● **Task details**
Going line by line through the records below, count those containing the word "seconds", then give only the count.

== Dataset records

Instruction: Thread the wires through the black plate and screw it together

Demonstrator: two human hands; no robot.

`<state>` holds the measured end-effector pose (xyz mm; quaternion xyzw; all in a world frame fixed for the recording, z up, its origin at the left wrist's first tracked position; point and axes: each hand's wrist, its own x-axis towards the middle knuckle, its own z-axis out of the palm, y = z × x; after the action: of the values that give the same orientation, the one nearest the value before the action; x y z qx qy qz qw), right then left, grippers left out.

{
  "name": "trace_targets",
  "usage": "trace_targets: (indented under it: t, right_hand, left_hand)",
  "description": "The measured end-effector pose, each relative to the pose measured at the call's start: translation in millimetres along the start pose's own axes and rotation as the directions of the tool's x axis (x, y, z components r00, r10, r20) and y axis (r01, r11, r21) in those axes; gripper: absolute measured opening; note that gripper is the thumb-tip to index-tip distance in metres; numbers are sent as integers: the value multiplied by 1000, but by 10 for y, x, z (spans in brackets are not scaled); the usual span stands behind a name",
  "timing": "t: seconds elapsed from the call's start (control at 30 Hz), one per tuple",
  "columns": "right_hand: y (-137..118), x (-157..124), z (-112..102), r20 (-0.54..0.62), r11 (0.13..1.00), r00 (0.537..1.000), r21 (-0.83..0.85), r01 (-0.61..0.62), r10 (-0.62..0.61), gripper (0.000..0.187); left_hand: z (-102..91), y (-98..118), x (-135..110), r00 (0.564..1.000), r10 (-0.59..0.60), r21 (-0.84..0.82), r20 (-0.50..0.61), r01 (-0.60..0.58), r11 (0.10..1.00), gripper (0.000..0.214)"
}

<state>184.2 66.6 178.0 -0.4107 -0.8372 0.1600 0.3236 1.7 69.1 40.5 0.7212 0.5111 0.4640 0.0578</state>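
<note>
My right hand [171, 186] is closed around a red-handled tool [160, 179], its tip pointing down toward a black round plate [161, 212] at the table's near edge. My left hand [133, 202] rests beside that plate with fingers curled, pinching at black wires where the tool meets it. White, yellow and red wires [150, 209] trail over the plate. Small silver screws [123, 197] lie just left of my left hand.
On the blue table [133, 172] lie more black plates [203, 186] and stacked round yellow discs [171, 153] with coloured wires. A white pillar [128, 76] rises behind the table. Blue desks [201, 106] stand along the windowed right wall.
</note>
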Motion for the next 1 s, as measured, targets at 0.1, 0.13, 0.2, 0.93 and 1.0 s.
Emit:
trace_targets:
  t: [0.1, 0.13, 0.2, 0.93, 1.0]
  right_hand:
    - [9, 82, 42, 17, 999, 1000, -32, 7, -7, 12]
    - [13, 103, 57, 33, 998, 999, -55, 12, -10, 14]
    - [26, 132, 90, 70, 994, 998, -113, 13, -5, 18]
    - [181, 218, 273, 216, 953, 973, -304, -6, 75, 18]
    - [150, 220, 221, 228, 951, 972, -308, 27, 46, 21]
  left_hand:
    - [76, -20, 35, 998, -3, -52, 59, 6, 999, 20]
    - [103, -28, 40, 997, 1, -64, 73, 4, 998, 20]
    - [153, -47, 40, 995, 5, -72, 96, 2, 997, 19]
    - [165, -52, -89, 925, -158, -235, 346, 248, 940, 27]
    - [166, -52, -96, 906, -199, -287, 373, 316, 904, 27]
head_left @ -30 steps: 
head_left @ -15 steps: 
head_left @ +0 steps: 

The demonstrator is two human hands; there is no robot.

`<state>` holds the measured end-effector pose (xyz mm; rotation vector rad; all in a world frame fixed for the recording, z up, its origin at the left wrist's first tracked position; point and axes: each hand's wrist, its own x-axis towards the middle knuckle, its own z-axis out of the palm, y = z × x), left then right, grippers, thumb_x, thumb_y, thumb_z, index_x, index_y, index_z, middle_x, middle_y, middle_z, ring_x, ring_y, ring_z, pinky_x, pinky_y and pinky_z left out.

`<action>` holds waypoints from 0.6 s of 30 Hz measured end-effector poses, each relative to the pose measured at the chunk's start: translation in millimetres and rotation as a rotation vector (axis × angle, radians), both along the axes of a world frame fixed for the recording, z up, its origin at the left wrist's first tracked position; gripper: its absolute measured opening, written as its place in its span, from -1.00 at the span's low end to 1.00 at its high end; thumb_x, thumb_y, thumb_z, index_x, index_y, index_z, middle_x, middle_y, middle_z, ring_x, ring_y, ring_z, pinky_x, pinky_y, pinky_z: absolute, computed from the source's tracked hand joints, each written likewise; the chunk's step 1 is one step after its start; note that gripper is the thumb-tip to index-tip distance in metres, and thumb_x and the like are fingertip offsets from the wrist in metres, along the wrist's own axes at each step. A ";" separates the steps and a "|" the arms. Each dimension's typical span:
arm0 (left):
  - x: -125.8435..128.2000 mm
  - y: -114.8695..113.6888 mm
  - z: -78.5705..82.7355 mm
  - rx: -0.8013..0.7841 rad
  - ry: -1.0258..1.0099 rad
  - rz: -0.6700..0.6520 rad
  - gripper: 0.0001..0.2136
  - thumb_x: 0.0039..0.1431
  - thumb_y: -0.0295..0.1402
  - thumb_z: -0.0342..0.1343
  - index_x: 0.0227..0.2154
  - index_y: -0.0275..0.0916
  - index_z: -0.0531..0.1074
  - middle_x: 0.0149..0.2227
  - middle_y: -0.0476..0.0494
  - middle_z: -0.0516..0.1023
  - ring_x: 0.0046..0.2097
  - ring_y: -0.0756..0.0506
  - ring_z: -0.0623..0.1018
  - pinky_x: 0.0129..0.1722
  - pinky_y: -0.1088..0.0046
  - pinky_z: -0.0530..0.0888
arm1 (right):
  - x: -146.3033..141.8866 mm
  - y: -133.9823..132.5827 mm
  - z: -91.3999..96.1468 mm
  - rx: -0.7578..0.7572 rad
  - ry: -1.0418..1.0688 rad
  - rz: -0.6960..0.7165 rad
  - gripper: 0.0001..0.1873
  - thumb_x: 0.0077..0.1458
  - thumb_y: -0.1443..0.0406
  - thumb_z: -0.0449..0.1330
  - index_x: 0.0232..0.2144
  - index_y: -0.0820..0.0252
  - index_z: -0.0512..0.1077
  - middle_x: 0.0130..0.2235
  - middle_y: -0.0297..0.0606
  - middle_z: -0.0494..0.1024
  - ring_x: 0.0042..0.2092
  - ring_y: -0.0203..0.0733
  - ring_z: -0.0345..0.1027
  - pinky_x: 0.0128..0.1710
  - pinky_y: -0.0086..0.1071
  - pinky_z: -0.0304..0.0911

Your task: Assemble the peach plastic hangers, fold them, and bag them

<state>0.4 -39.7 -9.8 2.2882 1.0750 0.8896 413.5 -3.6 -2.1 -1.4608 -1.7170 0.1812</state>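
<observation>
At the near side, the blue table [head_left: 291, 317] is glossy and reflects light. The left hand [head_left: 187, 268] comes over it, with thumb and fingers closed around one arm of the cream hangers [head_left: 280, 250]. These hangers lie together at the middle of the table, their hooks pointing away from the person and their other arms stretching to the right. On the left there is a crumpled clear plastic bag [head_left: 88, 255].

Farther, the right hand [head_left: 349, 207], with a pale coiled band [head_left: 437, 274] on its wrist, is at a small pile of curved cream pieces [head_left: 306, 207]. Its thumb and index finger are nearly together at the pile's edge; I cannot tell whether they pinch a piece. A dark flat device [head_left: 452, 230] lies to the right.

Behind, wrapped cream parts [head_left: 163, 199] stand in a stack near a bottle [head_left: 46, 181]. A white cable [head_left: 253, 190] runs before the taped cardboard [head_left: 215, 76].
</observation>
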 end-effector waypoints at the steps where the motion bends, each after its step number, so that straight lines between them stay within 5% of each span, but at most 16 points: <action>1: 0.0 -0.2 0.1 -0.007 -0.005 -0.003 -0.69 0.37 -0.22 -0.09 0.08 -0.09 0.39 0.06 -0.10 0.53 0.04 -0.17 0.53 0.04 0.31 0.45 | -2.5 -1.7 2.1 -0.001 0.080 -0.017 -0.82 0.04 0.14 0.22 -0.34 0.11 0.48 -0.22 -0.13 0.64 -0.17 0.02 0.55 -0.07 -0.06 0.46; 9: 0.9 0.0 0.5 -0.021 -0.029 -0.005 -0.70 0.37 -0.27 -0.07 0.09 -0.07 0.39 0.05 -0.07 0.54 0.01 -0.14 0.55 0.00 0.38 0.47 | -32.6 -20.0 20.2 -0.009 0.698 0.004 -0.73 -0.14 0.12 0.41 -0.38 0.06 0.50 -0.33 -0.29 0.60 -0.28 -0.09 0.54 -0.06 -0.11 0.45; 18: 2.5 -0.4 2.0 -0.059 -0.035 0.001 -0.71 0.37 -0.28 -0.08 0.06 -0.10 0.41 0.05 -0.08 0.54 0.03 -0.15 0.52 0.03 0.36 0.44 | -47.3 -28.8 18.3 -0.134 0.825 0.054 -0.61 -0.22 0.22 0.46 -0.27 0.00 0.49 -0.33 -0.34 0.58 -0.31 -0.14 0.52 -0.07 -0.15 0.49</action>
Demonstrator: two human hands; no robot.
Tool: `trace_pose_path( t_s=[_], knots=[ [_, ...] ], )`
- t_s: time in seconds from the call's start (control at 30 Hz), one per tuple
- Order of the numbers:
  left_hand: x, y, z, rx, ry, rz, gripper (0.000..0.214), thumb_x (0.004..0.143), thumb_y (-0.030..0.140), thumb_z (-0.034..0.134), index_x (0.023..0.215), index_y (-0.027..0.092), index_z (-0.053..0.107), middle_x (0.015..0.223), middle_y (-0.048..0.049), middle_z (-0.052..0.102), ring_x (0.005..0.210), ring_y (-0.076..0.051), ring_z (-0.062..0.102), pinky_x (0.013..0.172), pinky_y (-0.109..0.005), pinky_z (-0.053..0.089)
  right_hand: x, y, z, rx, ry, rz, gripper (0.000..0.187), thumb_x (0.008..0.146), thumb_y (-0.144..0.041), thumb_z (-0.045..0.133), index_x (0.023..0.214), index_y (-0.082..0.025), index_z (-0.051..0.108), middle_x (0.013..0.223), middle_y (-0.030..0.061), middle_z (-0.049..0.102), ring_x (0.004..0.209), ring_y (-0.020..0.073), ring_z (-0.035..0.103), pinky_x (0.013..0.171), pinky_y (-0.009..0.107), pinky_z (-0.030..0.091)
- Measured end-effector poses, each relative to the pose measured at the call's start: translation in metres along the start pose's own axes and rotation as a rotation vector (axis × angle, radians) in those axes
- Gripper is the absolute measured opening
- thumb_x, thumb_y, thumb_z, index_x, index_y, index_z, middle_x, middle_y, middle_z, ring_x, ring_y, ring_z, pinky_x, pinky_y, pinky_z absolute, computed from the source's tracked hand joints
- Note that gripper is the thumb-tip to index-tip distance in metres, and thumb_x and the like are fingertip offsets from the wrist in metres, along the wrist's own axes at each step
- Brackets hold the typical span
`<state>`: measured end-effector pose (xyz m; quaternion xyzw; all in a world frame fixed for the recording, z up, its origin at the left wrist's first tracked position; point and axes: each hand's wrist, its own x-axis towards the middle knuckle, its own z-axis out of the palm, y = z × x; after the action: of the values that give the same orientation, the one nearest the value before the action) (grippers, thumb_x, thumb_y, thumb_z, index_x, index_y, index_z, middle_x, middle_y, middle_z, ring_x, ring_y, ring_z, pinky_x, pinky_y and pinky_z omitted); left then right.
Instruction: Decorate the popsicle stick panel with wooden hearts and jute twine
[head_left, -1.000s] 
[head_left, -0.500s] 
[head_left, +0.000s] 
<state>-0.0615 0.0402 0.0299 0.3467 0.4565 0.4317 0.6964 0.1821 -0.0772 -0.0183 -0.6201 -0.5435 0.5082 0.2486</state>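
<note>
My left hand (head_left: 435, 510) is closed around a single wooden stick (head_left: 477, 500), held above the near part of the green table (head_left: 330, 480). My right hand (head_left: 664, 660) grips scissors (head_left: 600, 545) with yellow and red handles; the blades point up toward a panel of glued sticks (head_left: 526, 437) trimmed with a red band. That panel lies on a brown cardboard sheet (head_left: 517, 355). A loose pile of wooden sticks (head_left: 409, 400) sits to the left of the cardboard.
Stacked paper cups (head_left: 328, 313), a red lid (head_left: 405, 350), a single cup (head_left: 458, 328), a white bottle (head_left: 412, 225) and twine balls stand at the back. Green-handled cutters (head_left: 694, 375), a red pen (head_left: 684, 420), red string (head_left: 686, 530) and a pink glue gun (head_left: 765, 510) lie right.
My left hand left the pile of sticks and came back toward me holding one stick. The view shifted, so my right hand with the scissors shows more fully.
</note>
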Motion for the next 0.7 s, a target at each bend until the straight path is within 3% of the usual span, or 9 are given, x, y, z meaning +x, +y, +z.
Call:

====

● **Result for this exercise**
2